Sécurité : Villepin dénonce une « tache de honte » sur le drapeau français
Rédaction en ligne
lundi 23 août 2010, 12:31
L’ex-Premier ministre Dominique de Villepin dénonce une « faute morale » et appelle à un « devoir de refus », dans un réquisitoire contre la potitique sécuritaire renforcée du président Sarkozy.

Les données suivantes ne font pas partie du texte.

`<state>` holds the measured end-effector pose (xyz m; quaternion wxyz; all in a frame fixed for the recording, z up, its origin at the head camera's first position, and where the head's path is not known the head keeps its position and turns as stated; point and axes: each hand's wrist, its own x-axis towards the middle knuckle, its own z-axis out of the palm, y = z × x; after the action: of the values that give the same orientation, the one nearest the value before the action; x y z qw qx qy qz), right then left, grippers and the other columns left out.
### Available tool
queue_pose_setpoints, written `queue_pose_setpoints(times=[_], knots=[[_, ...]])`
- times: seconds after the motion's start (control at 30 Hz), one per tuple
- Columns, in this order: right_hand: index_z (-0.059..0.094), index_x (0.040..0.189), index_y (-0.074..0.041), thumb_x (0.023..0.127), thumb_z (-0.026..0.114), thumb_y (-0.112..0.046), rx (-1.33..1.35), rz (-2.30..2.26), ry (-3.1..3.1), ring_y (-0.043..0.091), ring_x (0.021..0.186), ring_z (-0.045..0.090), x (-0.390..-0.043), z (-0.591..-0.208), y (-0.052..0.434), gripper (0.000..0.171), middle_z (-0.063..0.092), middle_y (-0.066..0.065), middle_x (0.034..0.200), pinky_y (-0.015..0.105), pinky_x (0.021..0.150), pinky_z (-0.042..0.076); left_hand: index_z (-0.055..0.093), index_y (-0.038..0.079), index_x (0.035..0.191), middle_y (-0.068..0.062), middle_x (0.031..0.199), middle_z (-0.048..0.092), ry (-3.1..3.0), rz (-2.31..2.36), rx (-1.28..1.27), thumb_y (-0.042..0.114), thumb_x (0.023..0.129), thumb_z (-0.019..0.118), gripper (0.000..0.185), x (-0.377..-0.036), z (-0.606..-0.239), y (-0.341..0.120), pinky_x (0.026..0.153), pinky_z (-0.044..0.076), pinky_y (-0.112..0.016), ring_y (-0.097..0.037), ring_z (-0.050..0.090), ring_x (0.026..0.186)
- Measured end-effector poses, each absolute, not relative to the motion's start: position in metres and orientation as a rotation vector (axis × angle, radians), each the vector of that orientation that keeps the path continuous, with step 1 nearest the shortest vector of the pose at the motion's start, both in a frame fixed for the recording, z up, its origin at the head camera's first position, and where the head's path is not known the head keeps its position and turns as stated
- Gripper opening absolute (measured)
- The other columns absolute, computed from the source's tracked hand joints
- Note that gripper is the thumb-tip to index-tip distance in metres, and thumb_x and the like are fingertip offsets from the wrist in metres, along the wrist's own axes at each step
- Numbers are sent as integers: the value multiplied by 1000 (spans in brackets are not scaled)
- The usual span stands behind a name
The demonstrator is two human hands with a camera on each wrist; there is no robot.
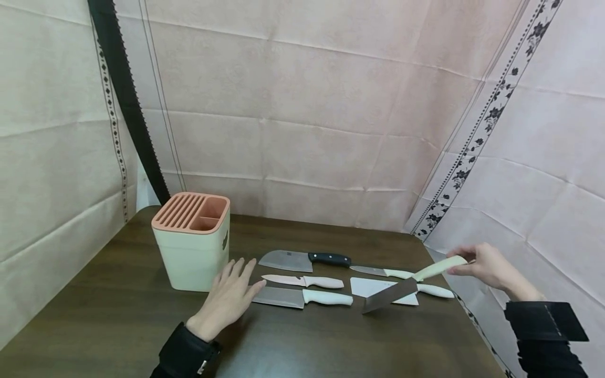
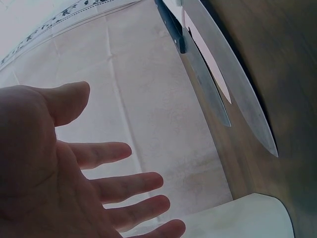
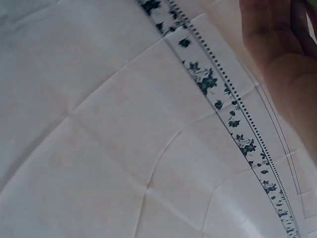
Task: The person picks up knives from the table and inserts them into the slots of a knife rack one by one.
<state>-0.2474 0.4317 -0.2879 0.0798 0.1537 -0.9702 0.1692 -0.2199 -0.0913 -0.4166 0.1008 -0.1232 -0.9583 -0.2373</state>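
My right hand [image 1: 487, 268] pinches the pale green handle [image 1: 439, 266] of a kitchen knife, its dark blade [image 1: 389, 295] slanting down to the left over a white-bladed knife [image 1: 373, 286]. In the right wrist view only part of the right hand [image 3: 285, 59] shows, at the upper right. My left hand [image 1: 229, 296] has its fingers spread and holds nothing, beside the pale green knife block [image 1: 189, 260]. By its thumb, in the head view, lies a wide-bladed knife [image 1: 279, 296] with a white handle. The left wrist view shows that hand's palm [image 2: 64, 183] and loosely extended fingers.
A black-handled cleaver [image 1: 285, 261], a small pink-bladed knife [image 1: 283, 279] and a green-handled knife [image 1: 368, 270] lie on the dark wooden table [image 1: 118, 299]. The block's pink top [image 1: 181, 210] has slots and two square openings. Pale cloth [image 1: 321, 131] hangs behind and along both sides.
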Motion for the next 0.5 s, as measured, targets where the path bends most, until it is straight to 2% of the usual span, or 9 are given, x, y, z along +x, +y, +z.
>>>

Le ministre de l’Intérieur, lui, se dit « disposé » à recevoir qui veut pour parler des Roms.
© EPA
Ennemi juré à droite du président français, Dominique de Villepin appelle, dans une tribune au quotidien Le Monde, chaque Français à « réagir en conscience, quels que soient son âge et sa condition et où qu’il se trouve, à Paris ou en province, pour marquer à sa façon son refus de cette dérive inacceptable ».

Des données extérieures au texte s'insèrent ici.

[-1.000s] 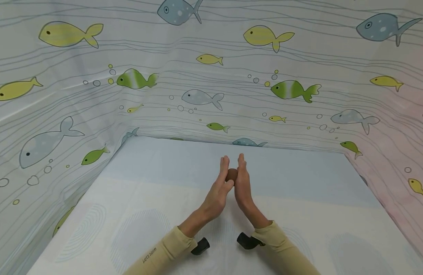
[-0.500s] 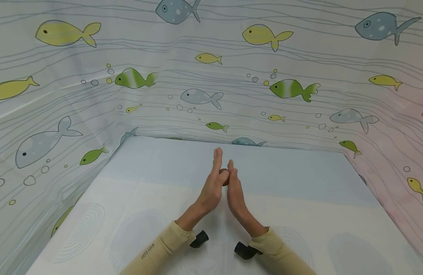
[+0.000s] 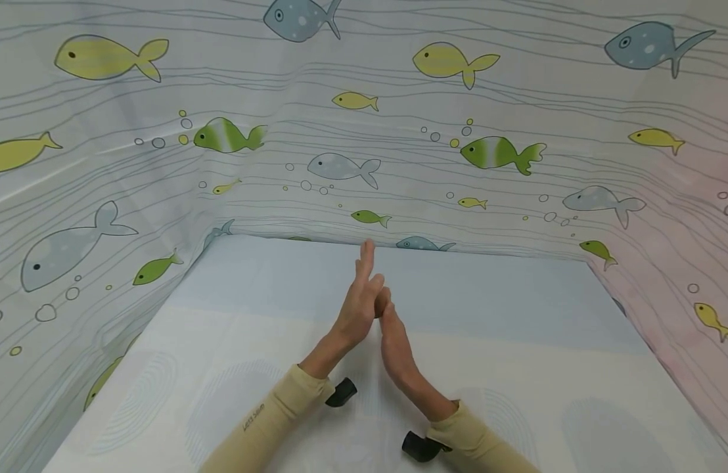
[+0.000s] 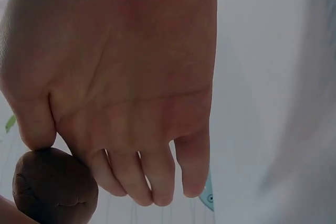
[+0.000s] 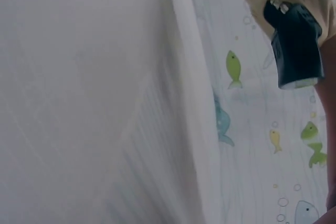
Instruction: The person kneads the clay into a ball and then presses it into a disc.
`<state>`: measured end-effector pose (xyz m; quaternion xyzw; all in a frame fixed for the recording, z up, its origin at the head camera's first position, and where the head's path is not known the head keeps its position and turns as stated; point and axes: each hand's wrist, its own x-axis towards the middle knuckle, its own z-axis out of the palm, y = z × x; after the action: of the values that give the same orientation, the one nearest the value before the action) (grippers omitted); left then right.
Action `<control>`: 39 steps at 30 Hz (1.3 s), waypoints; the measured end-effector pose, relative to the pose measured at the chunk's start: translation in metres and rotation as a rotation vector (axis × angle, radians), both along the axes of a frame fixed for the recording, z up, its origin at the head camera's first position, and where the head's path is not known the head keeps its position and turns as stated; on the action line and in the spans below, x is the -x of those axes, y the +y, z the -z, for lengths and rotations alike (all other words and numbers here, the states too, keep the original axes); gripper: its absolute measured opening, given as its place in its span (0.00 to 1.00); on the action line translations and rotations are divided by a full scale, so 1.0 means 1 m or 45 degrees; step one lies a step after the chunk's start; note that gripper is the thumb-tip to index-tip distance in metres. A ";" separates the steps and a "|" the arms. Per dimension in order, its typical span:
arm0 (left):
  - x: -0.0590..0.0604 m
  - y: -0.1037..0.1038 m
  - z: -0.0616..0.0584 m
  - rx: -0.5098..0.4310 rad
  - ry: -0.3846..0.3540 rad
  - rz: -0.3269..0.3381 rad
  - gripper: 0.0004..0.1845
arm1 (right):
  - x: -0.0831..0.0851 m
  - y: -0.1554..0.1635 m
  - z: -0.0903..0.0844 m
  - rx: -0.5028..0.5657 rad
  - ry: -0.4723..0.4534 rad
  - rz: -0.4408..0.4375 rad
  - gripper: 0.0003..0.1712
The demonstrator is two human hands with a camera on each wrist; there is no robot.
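Palms are set facing each other above the bench (image 3: 518, 368), with a small brown lump (image 4: 52, 187), apparently clay or dough, trapped between them. Left to right: the left hand (image 3: 357, 309) is held edge-up with fingers straight and extended forward past the right; in the left wrist view the lump is seen touching the base of the thumb, the fingers lying straight and close together. The right hand (image 3: 395, 341) is pressed flat against it from the other side, fingers straight, set further back. This offset of flat palms is judged consistent with rolling the lump; no curled grip is applied. In the head view the lump is almost wholly hidden. Small writing is printed on the left sleeve (image 3: 254, 420); it cannot be read reliably. A fish-patterned curtain (image 3: 494, 151) surrounds the bench.
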<state>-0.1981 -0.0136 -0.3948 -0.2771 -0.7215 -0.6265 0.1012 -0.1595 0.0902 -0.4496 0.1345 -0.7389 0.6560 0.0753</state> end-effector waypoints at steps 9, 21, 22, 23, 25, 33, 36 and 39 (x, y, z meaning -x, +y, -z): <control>0.010 -0.005 -0.002 0.002 -0.050 -0.009 0.36 | -0.014 -0.004 -0.003 0.012 -0.015 -0.059 0.30; 0.017 -0.008 0.023 0.022 -0.206 0.075 0.35 | -0.022 -0.002 -0.038 -0.051 0.078 -0.032 0.34; 0.016 -0.007 0.026 0.026 -0.212 0.094 0.35 | -0.021 -0.001 -0.041 -0.054 0.094 -0.022 0.33; 0.014 -0.006 0.027 0.028 -0.215 0.112 0.35 | -0.019 -0.001 -0.043 -0.056 0.102 -0.011 0.33; 0.009 -0.004 0.029 0.018 -0.210 0.146 0.34 | -0.016 0.000 -0.045 -0.049 0.111 0.007 0.32; -0.003 0.001 0.025 0.009 -0.209 0.182 0.35 | -0.004 0.004 -0.045 -0.032 0.137 0.034 0.32; -0.006 0.001 0.025 0.002 -0.215 0.194 0.35 | -0.001 0.006 -0.044 -0.040 0.139 0.026 0.34; -0.008 0.001 0.025 -0.010 -0.227 0.191 0.36 | 0.001 0.007 -0.041 -0.040 0.134 0.001 0.35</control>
<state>-0.1900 -0.0128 -0.4199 -0.2731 -0.7024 -0.6572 -0.0094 -0.1602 0.0967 -0.4084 0.1695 -0.7442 0.6363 0.1122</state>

Hortefeux disposé à recevoir qui veut
Le ministre de l’Intérieur Brice Hortefeux s’est dit « disposé » lundi à recevoir le cardinal André Vingt-Trois, archevêque de Paris, après les critiques émises par plusieurs hommes d’Eglise sur les mesures prises à l’encontre des Roms, ainsi que les remarques du pape Benoît XVI. « Si certains souhaitent me rencontrer, je serais tout à fait heureux de le faire pour écouter ce qu’ils ont à me dire ».
Concernant les propos du pape, le ministre de l’Intérieur a déclaré avoir « entendu, naturellement, avec attention, ce que (le souverain pontife) a exprimé ». Brice Hortefeux a répété lundi matin que le gouvernement agissait « dans le cadre de textes qui sont prévus par la Commission européenne ». « Nous sommes aussi respectueux des droits individuels, puisque, s’agissant des Roms, nous les reconduisons dans leur pays sur la base du volontariat et avec un concours financier ».
Il a précisé que 88 camps avaient été démantelés jusqu’à présent, ajoutant que « 850 Roms environ » seront reconduits dans leur pays.
L’ex-Premier ministre, qui ambitionne d’être candidat à l’élection présidentielle de 2012, évoque un « devoir de refus » à l’égard de la politique sécuritaire de Nicolas Sarkozy, qui s’est traduite la semaine dernière par plus de 200 expulsions très médiatiques de Roms vers la Roumanie et la Bulgarie.
« Il y a aujourd’hui sur notre drapeau une tache de honte », écrit-il.
« Il y a aujourd’hui un devoir à remplir pour tous les républicains de France (…) face à la tache qui menace de flétrir l’idée même que nous nous faisons de la France. Un devoir de refus. Un devoir de rassemblement », ajoute-t-il.
Après plusieurs faits divers médiatiques, Nicolas Sarkozy avait annoncé fin juillet, dans un discours à Grenoble (centre-est) que les camps illégaux de Roms seraient démantelés et certains criminels d’origine étrangère déchus de leur nationalité française.
Ces mesures établissant un lien entre immigration et insécurité ont suscité de nombreuses critiques à gauche et à l’étranger, ainsi que de responsables de l’Eglise catholique. Mais le gouvernement affirme que cette politique « rassemble les Français » lassés, selon lui, des actes de délinquance et des incivilités.
« Il aura suffi d’un discours à Grenoble et d’un été, d’un seul été, pour que tout bascule, de la lutte contre l’insécurité à l’indignité nationale. Je dis bien +nationale+ car le président de la République nous engage tous », affirme Dominique de Villepin, appelant à « préparer l’alternative républicaine qui s’impose ».